Cytotoxicity analysis by JC-1 assay: MSCs treated with different concentrations of IWP-4 were stained with JC-1 dye. Percent cell cytotoxicity was calculated by the shift of cells in the lower right quadrant of density plot in flow cytometer software. JC-1 assay showed that IWP-4 at 5 μmol/L concentration was non cytotoxic for MSCs. The results are shown in Figure 2.

Figure 2
Figure 2 Cytotoxicity analysis of mesenchymal stem cells treated with different concentrations of inhibitor Wnt production-4 by JC-1 assay. A: Mesenchymal stem cells (MSCs) treated with 5 μM concentration of inhibitor Wnt production-4 showed non-significant number of apoptotic cells, while 10 μM concentration or above showed significant cytotoxic effect on MSCs; B: Quantification of apoptotic and non-apoptotic cells presented in bar graphs. For statistical analysis, One-way ANOVA was used followed by the Bonferroni post-hoc test. Values are expressed as means ± SEM; level of significance is P < 0.05 (aP < 0.05, cP < 0.001).

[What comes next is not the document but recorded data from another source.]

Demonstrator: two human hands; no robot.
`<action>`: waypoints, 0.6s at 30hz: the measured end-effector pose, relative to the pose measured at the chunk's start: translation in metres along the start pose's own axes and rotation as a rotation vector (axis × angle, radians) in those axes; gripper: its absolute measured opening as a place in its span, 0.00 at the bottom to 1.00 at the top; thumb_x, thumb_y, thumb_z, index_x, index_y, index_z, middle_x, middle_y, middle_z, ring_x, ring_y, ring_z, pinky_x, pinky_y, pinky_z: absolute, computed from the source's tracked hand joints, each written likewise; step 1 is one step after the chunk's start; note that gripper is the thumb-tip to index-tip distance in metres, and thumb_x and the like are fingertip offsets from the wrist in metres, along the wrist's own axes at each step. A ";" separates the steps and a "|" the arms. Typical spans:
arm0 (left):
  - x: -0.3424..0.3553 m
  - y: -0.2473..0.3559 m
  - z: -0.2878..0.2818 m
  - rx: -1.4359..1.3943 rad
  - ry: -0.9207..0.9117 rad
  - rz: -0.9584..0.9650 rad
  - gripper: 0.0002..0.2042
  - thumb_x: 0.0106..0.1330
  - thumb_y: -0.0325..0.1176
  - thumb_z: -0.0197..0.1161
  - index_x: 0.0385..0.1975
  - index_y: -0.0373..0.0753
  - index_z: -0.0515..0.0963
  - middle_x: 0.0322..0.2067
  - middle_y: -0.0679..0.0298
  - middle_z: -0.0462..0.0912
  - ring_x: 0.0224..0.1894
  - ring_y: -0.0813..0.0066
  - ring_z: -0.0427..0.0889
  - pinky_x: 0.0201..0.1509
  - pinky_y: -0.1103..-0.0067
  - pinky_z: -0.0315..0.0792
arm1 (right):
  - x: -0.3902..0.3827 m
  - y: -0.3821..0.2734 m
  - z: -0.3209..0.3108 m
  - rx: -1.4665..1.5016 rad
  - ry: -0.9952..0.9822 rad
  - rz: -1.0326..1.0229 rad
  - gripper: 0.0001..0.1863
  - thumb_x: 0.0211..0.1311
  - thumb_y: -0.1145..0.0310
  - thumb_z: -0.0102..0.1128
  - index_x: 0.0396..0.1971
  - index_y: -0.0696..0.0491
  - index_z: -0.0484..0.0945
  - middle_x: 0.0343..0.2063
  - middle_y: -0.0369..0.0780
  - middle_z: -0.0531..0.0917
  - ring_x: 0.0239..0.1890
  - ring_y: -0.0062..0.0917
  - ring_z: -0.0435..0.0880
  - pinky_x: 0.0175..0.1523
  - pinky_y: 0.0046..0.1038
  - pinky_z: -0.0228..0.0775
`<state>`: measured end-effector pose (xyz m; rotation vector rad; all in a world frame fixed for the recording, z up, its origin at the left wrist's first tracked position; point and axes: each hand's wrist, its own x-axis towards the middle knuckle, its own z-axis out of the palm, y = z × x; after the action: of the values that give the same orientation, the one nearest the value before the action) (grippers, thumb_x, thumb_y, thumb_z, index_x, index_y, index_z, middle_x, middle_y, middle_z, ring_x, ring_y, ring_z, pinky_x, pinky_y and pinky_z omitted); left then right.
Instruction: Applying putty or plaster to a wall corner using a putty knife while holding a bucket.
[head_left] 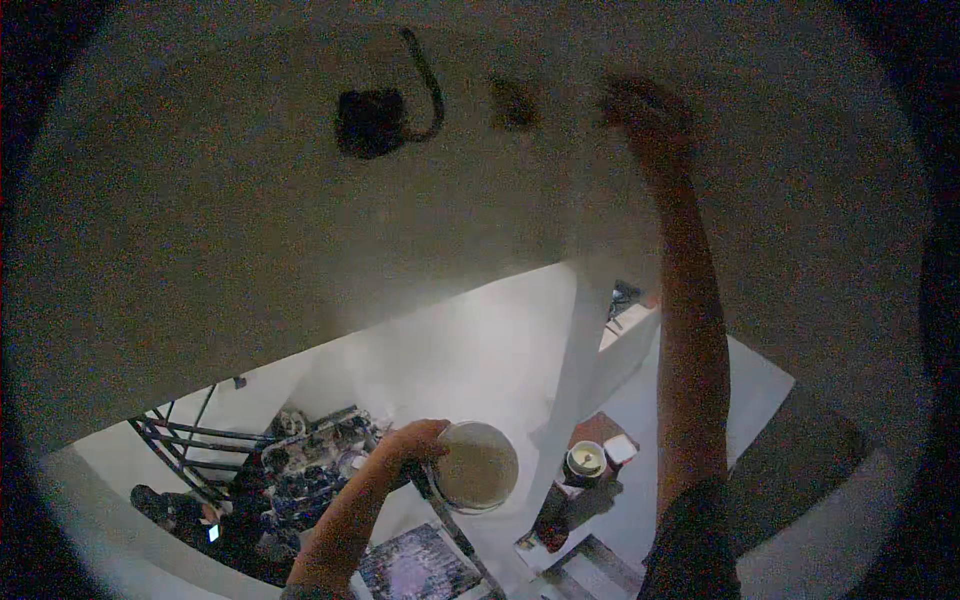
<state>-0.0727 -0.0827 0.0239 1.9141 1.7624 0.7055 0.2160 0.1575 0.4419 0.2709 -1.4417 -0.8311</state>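
Up by the pale surface (250,220), the right hand (650,112), whose grip I cannot tell, seems working, while the left hand (415,440) grasps the bucket (480,425), which next needs level holding.

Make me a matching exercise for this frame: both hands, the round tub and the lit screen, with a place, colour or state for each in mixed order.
Column one:
1. Left hand
2. Right hand
3. Round tub
4. Lit screen

Column two:
A. Raised high, dim and blurred, right of centre
B. Small and glowing, at the lower left
C. Low in the view, holding a rim
D. Tan inside a pale rim

Right pairs: 1-C; 2-A; 3-D; 4-B
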 end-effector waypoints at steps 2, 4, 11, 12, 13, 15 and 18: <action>0.005 -0.008 -0.001 0.037 -0.030 0.009 0.24 0.51 0.39 0.61 0.49 0.36 0.71 0.44 0.49 0.78 0.50 0.52 0.75 0.54 0.66 0.68 | 0.025 -0.030 0.007 0.552 -0.083 0.686 0.09 0.58 0.69 0.59 0.38 0.55 0.80 0.34 0.40 0.83 0.31 0.25 0.83 0.36 0.29 0.76; 0.006 -0.002 0.000 0.050 0.008 0.027 0.24 0.55 0.46 0.58 0.43 0.32 0.75 0.41 0.50 0.80 0.45 0.59 0.78 0.51 0.70 0.69 | 0.024 -0.028 0.009 0.529 -0.103 0.687 0.09 0.58 0.69 0.59 0.38 0.55 0.80 0.34 0.40 0.83 0.31 0.25 0.83 0.36 0.29 0.76; -0.001 -0.006 0.005 0.056 0.072 0.053 0.24 0.56 0.48 0.57 0.44 0.32 0.74 0.41 0.50 0.80 0.46 0.57 0.78 0.52 0.68 0.68 | 0.020 -0.031 -0.001 0.412 -0.210 0.675 0.10 0.59 0.67 0.57 0.38 0.54 0.80 0.33 0.39 0.83 0.29 0.24 0.83 0.35 0.28 0.76; 0.000 -0.013 0.008 0.097 0.090 0.044 0.25 0.56 0.48 0.57 0.44 0.32 0.74 0.42 0.50 0.80 0.46 0.58 0.78 0.52 0.68 0.69 | 0.017 -0.020 -0.006 0.396 -0.225 0.672 0.10 0.59 0.67 0.57 0.38 0.54 0.80 0.33 0.39 0.83 0.29 0.24 0.83 0.35 0.28 0.76; 0.001 -0.014 0.010 0.137 0.101 0.040 0.25 0.55 0.48 0.57 0.44 0.31 0.74 0.42 0.50 0.80 0.46 0.59 0.78 0.52 0.69 0.69 | 0.014 -0.026 -0.013 0.373 -0.240 0.671 0.11 0.59 0.67 0.57 0.38 0.54 0.80 0.33 0.39 0.83 0.29 0.24 0.83 0.35 0.28 0.76; 0.003 -0.015 0.012 0.064 0.086 0.037 0.26 0.55 0.49 0.58 0.44 0.32 0.74 0.42 0.51 0.80 0.46 0.59 0.78 0.52 0.69 0.69 | 0.017 -0.002 -0.015 0.326 -0.271 0.671 0.11 0.59 0.66 0.57 0.38 0.54 0.80 0.33 0.38 0.83 0.28 0.24 0.83 0.35 0.28 0.76; 0.001 -0.013 0.007 -0.012 0.054 0.002 0.27 0.54 0.50 0.58 0.45 0.32 0.74 0.43 0.51 0.80 0.46 0.59 0.78 0.52 0.68 0.69 | 0.013 -0.007 -0.009 0.288 -0.318 0.668 0.11 0.60 0.65 0.56 0.39 0.54 0.80 0.33 0.38 0.83 0.28 0.23 0.83 0.35 0.27 0.76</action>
<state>-0.0778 -0.0803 0.0103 1.9058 1.7847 0.7740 0.2206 0.1419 0.4459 -0.1394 -1.8012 -0.1200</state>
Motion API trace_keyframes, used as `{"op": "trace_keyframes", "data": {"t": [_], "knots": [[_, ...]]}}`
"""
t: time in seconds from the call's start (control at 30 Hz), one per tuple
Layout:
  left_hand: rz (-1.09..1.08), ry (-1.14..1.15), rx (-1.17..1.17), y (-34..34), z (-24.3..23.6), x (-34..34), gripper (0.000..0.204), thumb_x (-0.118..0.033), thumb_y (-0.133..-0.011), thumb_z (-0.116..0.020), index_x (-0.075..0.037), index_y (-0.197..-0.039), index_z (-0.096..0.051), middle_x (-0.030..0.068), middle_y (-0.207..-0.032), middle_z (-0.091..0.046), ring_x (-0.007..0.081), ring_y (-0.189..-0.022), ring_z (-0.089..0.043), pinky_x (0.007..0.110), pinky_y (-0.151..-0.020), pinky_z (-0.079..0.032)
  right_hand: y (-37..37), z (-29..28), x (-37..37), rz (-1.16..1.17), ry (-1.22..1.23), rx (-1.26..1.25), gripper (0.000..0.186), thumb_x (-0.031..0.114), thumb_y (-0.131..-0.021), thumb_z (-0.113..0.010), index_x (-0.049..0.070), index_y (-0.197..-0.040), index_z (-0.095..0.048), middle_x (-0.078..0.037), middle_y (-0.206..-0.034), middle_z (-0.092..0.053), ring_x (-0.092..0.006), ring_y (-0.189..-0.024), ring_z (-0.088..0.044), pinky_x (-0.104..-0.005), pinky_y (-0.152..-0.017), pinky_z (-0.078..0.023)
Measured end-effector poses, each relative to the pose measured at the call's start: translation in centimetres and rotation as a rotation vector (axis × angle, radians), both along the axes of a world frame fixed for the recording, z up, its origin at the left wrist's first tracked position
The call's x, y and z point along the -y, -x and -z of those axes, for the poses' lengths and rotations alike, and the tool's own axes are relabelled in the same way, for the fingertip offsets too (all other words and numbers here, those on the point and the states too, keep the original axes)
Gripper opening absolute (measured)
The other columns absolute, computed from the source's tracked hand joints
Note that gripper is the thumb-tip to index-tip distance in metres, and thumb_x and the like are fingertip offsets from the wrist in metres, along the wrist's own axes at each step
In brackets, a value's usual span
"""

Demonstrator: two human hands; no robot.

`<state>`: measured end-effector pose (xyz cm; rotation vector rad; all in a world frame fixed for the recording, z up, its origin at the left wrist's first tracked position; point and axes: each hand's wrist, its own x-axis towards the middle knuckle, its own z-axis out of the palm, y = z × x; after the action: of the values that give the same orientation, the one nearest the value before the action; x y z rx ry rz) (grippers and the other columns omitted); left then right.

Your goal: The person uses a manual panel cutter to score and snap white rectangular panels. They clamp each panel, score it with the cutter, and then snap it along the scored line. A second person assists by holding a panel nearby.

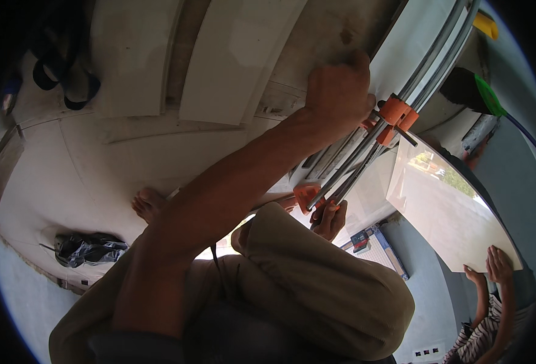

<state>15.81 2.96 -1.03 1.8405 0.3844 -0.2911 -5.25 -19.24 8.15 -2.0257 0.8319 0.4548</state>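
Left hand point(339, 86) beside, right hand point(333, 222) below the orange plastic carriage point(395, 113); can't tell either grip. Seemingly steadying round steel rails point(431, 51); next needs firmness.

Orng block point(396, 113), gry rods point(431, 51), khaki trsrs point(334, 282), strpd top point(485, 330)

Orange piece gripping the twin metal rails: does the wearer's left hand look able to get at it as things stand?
Very likely yes: the left hand is right beside the orange piece, and nothing visible blocks the way, though its partly hidden fingers leave contact unclear.
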Motion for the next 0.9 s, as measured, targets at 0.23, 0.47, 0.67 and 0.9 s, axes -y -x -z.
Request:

Cardiac gene expression analysis: After fourteen days of treatment of MSCs with IWP-4, cardiac gene expression analysis showed significant upregulation of early and late cardiac genes. After seven days of treatment with IWP-4, myosin light chain-2 (MLC-2v) (P < 0.01), and Ca-channel (P < 0.05) genes were significantly upregulated, while MHC-β and cardiac troponin C (cTnC) showed non-significant change. However, Na-channel (P < 0.05), cardiac troponin T (cTnT), GATA4 (P < 0.01), alpha-actinin, cTnI, Mef2D, and Nkx2.5 (P < 0.001) showed significant downregulation as shown in Figure 3A. After fourteen days treatment of MSCs with IWP-4, when compared to control, alpha-actinin (P < 0.05), MHC-β, MLC-2v, Mef2D, cTnT, cTnC, cTnI, Ca-channel, Na-channel, Nkx2.5, and GATA4 (P < 0.001) were significantly upregulated as shown in Figure 3B.

Figure 3
Figure 3 Cardiac markers gene expression analysis by quantitative real-time polymerase chain reaction. A: Seven days treatment of mesenchymal stem cells (MSCs) with inhibitor Wnt production-4 (IWP-4); B: Fourteen days treatment of MSCs with IWP-4 in comparison with untreated control showing significant increase in the expression of early cardiac markers, GATA-4, Nkx2.5, and late cardiac markers, MHC-β, MLC-2v, Mef-2D, cTnT, cTnC, cTnI, α-actinin, Ca-channel and Na-channel. Quantitative two fold (2-ΔΔCT) difference of mean is represented by ΔΔCt method. Statistical analysis was performed using an Independent sample t-test. Values are presented as mean ± SEM from three independent biological triplicates; level of significance is P < 0.05 (aP < 0.05, bP < 0.01, and cP < 0.001). IWP-4: Inhibitor Wnt production-4; MSC: Mesenchymal stem cell; NS: No significant.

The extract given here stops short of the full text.